Before copying, set the images aside; then transcribe every entry below exactly.

[Dataset excerpts]
|---|

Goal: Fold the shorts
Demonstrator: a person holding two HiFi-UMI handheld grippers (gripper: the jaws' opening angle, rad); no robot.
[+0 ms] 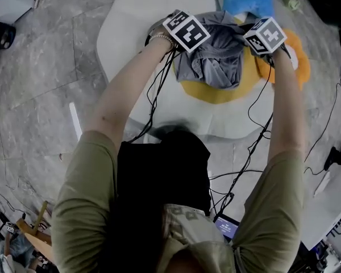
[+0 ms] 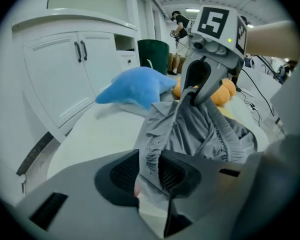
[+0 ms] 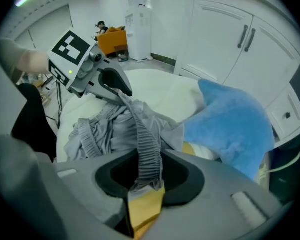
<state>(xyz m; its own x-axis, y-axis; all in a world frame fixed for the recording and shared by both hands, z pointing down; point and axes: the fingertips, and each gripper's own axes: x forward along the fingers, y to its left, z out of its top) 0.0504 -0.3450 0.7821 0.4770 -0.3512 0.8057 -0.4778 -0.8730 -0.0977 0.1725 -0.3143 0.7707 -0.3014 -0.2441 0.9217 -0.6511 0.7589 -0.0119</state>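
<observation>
Well, the person has the grey shorts (image 1: 215, 61) by the waistband, one gripper at each end, over a white rounded surface (image 1: 131, 27). The left gripper (image 2: 151, 174) has its jaws closed narrowly on a gathered bit of the elastic, the cloth squeezed flat between the black pads. The right gripper (image 3: 146, 176) is clamped the same way on a ribbed stretch of the band further round. Between the two, the band runs slack and the legs hang in a crumpled bunch; they seem to slump onto the orange-and-yellow cushion (image 1: 300, 58) below, though I cannot be sure they touch. Taking both ends of the waistband looks to me like the way to spread the garment out flat first, so no fold seems made yet. The blue plush toy (image 3: 235, 124) lies just beside the shorts and may crowd the spot where they need to lie.
</observation>
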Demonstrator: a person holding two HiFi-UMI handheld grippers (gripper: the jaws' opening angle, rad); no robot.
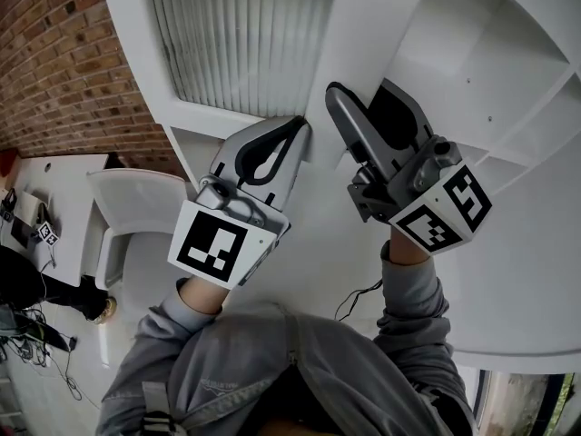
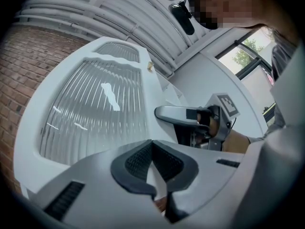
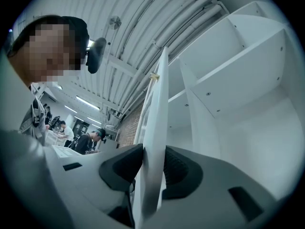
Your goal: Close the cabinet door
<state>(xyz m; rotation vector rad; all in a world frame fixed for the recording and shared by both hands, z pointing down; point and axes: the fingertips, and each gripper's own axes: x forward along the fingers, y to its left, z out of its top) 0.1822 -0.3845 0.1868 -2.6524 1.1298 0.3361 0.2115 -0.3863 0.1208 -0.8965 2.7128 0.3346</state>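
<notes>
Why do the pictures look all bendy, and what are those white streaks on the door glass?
Left gripper view: wide lens bends everything, dark corners; streaks on the door glass are glare. Right gripper view: door edge blurs close up. Head view: shelves curve.

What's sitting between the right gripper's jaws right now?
The door edge: the right gripper view shows it standing between the jaws of the right gripper, which are opening.
</notes>
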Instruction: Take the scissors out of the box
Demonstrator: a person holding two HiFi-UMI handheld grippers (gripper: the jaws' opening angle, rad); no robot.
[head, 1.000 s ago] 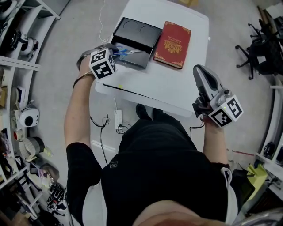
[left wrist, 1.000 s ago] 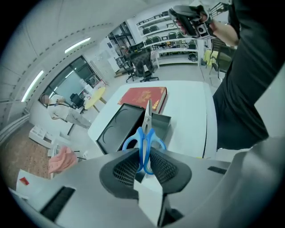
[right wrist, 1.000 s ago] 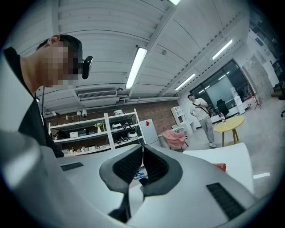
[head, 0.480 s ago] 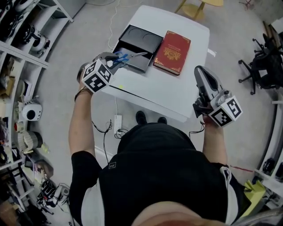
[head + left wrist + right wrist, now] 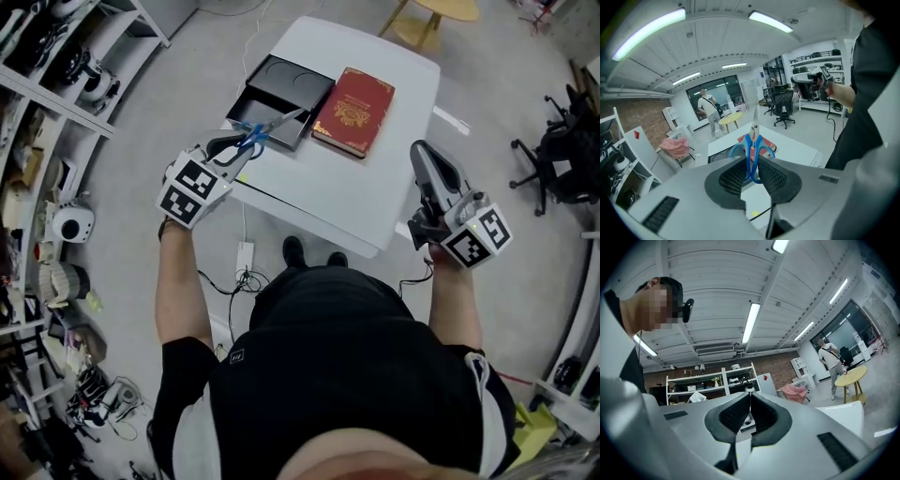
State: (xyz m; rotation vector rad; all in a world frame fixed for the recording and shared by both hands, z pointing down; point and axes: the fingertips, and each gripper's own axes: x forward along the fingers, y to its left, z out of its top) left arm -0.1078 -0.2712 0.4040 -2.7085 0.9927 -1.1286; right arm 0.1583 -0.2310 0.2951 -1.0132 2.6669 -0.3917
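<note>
The blue-handled scissors [image 5: 261, 134] are held in the air by my left gripper [image 5: 231, 150], which is shut on their handles; the blades point away over the front of the black box [image 5: 280, 90]. In the left gripper view the scissors [image 5: 753, 146] stand upright between the jaws of the left gripper [image 5: 751, 174], blades up. The open black box lies on the white table [image 5: 375, 178] at its far left. My right gripper [image 5: 424, 159] hangs off the table's right edge, jaws shut with nothing between them; in its own view the right gripper [image 5: 749, 414] points up at the ceiling.
A red book [image 5: 353, 111] lies on the table just right of the box. Shelves [image 5: 56, 75] with gear line the left side. A round yellow table [image 5: 439, 11] stands beyond the white table and office chairs [image 5: 562, 150] at the right. A person [image 5: 709, 109] stands far off.
My left gripper has drawn back toward me and to the left, lifting the scissors out of the box. The right gripper has stayed where it was.
</note>
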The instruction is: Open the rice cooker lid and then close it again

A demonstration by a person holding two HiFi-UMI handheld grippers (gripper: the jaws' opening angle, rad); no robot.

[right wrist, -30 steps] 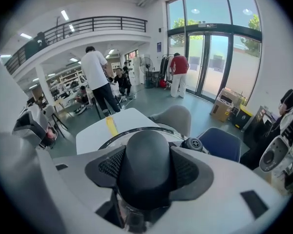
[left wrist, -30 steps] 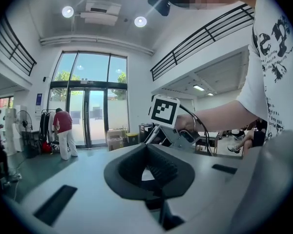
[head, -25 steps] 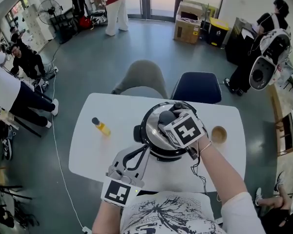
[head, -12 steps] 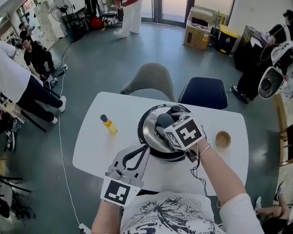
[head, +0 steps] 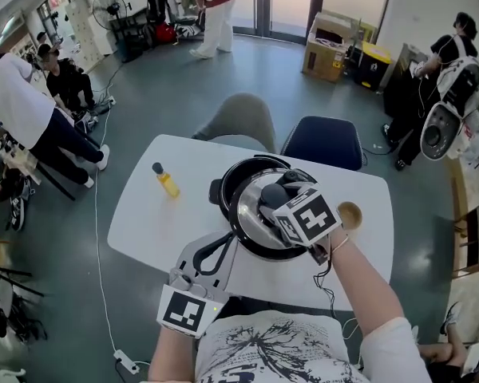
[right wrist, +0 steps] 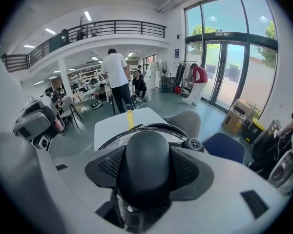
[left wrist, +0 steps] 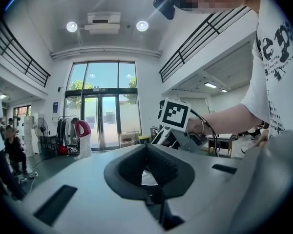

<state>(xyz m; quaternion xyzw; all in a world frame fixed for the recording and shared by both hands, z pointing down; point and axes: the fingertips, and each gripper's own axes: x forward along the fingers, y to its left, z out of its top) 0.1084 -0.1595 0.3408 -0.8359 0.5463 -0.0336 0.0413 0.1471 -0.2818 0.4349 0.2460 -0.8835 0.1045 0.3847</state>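
Observation:
The rice cooker (head: 223, 183) stands on the white table (head: 144, 222), and its black pot rim shows at the far left. Its round metal-and-glass lid (head: 251, 223) hangs off-centre over the pot, shifted toward me. My right gripper (head: 276, 198) is shut on the lid's black knob (head: 271, 190). In the right gripper view the knob (right wrist: 145, 162) fills the gap between the pads, with the lid's rim (right wrist: 136, 129) beyond. My left gripper (head: 226, 242) is shut and empty, its tips beside the lid's near-left edge; in its own view it (left wrist: 147, 175) points level toward the right gripper's marker cube (left wrist: 176, 114).
A yellow bottle (head: 165, 180) stands at the table's left and a small tan bowl (head: 350, 214) at its right. A grey chair (head: 241, 120) and a blue chair (head: 323, 142) sit behind the table. A black cable (head: 327, 282) trails from my right wrist. People stand around the hall.
The lid has come off its centred seat and moved toward me with the right gripper, so the pot's black rim now shows behind it. The left gripper also drew back toward me.

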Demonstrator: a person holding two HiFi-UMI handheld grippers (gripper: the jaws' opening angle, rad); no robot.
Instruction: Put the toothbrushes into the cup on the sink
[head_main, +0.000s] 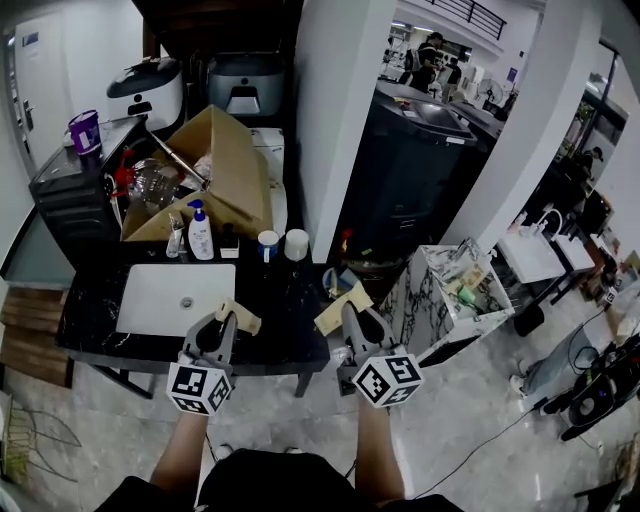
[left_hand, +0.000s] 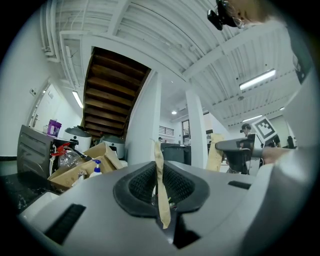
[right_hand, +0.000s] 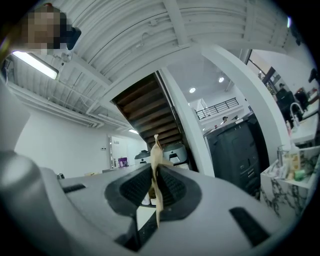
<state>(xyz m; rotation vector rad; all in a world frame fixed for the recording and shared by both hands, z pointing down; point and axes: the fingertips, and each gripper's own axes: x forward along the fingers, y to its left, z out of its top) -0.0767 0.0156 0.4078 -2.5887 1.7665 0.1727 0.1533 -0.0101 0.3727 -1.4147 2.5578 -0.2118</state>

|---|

■ **Result of the exercise**
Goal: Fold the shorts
Demonstrator: a person holding two HiFi-UMI handheld grippers (gripper: the jaws' opening angle, rad); no robot.
[+0 ms] 
[+0 ms] 
[+0 ms] 
<state>(xyz m; its own x-axis, y-axis; all in a world frame fixed for the recording and shared by both hands, z pointing down; point and axes: the fingertips, and each gripper's own axes: x forward along the fingers, y to its left, z out of its top) 0.0504 -0.3450 0.7821 0.4770 -0.3512 0.8057 -0.4778 -0.8730 -0.0977 0.1725 -0.3143 0.7707 -0.3014 -0.2441 0.9217 -0.6511 0.7589 -0.0119</state>
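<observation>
Well, the person has the grey shorts (image 1: 215, 61) by the waistband, one gripper at each end, over a white rounded surface (image 1: 131, 27). The left gripper (image 2: 151, 174) has its jaws closed narrowly on a gathered bit of the elastic, the cloth squeezed flat between the black pads. The right gripper (image 3: 146, 176) is clamped the same way on a ribbed stretch of the band further round. Between the two, the band runs slack and the legs hang in a crumpled bunch; they seem to slump onto the orange-and-yellow cushion (image 1: 300, 58) below, though I cannot be sure they touch. Taking both ends of the waistband looks to me like the way to spread the garment out flat first, so no fold seems made yet. The blue plush toy (image 3: 235, 124) lies just beside the shorts and may crowd the spot where they need to lie.
</observation>
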Demonstrator: a person holding two HiFi-UMI handheld grippers (gripper: the jaws' opening angle, rad); no robot.
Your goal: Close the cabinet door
<state>(xyz m; rotation vector rad; all in a world frame fixed for the recording and shared by both hands, z pointing down; point and axes: the fingertips, and each gripper's own axes: x forward along the fingers, y to its left, z out of its top) 0.1822 -0.3845 0.1868 -2.6524 1.1298 0.3361 0.2115 -0.3863 0.1208 -0.8965 2.7128 0.3346</state>
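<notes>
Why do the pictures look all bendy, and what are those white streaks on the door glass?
Left gripper view: wide lens bends everything, dark corners; streaks on the door glass are glare. Right gripper view: door edge blurs close up. Head view: shelves curve.

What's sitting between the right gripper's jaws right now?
The door edge: the right gripper view shows it standing between the jaws of the right gripper, which are opening.
</notes>
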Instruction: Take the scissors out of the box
Demonstrator: a person holding two HiFi-UMI handheld grippers (gripper: the jaws' opening angle, rad); no robot.
[head, 1.000 s ago] 
[left wrist, 1.000 s ago] 
[right wrist, 1.000 s ago] 
[head, 0.480 s ago] 
[head + left wrist + right wrist, now] 
State: (xyz m; rotation vector rad; all in a world frame fixed for the recording and shared by both hands, z pointing down; point and axes: the fingertips, and each gripper's own axes: x forward along the fingers, y to its left, z out of its top) left arm -0.1078 -0.2712 0.4040 -2.7085 0.9927 -1.1286; right arm 0.1583 -0.2310 0.2951 -1.0132 2.6669 -0.3917
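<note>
The blue-handled scissors [image 5: 261, 134] are held in the air by my left gripper [image 5: 231, 150], which is shut on their handles; the blades point away over the front of the black box [image 5: 280, 90]. In the left gripper view the scissors [image 5: 753, 146] stand upright between the jaws of the left gripper [image 5: 751, 174], blades up. The open black box lies on the white table [image 5: 375, 178] at its far left. My right gripper [image 5: 424, 159] hangs off the table's right edge, jaws shut with nothing between them; in its own view the right gripper [image 5: 749, 414] points up at the ceiling.
A red book [image 5: 353, 111] lies on the table just right of the box. Shelves [image 5: 56, 75] with gear line the left side. A round yellow table [image 5: 439, 11] stands beyond the white table and office chairs [image 5: 562, 150] at the right. A person [image 5: 709, 109] stands far off.
My left gripper has drawn back toward me and to the left, lifting the scissors out of the box. The right gripper has stayed where it was.
</note>
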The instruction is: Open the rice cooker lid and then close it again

A demonstration by a person holding two HiFi-UMI handheld grippers (gripper: the jaws' opening angle, rad); no robot.

[right wrist, -30 steps] 
[left wrist, -30 steps] 
[head, -25 steps] 
[head, -12 steps] 
[head, +0 steps] 
[right wrist, +0 steps] 
[left wrist, +0 steps] 

<state>(xyz m; quaternion xyzw; all in a world frame fixed for the recording and shared by both hands, z pointing down; point and axes: the fingertips, and each gripper's own axes: x forward along the fingers, y to its left, z out of its top) 0.1084 -0.1595 0.3408 -0.8359 0.5463 -0.0336 0.0413 0.1471 -0.2818 0.4349 0.2460 -0.8835 0.1045 0.3847</state>
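Observation:
The rice cooker (head: 223, 183) stands on the white table (head: 144, 222), and its black pot rim shows at the far left. Its round metal-and-glass lid (head: 251, 223) hangs off-centre over the pot, shifted toward me. My right gripper (head: 276, 198) is shut on the lid's black knob (head: 271, 190). In the right gripper view the knob (right wrist: 145, 162) fills the gap between the pads, with the lid's rim (right wrist: 136, 129) beyond. My left gripper (head: 226, 242) is shut and empty, its tips beside the lid's near-left edge; in its own view it (left wrist: 147, 175) points level toward the right gripper's marker cube (left wrist: 176, 114).
A yellow bottle (head: 165, 180) stands at the table's left and a small tan bowl (head: 350, 214) at its right. A grey chair (head: 241, 120) and a blue chair (head: 323, 142) sit behind the table. A black cable (head: 327, 282) trails from my right wrist. People stand around the hall.
The lid has come off its centred seat and moved toward me with the right gripper, so the pot's black rim now shows behind it. The left gripper also drew back toward me.
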
Demonstrator: a person holding two HiFi-UMI handheld grippers (gripper: the jaws' opening angle, rad); no robot.
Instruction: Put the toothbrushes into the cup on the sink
[head_main, +0.000s] 
[left_hand, +0.000s] 
[right_hand, +0.000s] 
<state>(xyz m; rotation vector rad; all in a world frame fixed for the recording and shared by both hands, z pointing down; point and axes: the fingertips, and each gripper's own axes: x forward along the fingers, y to its left, z out of its top) -0.0767 0.0156 0.4078 -2.5887 1.7665 0.1727 0.1533 -0.0101 0.3727 -1.4147 2.5578 -0.2118</state>

There's nothing else to the answer.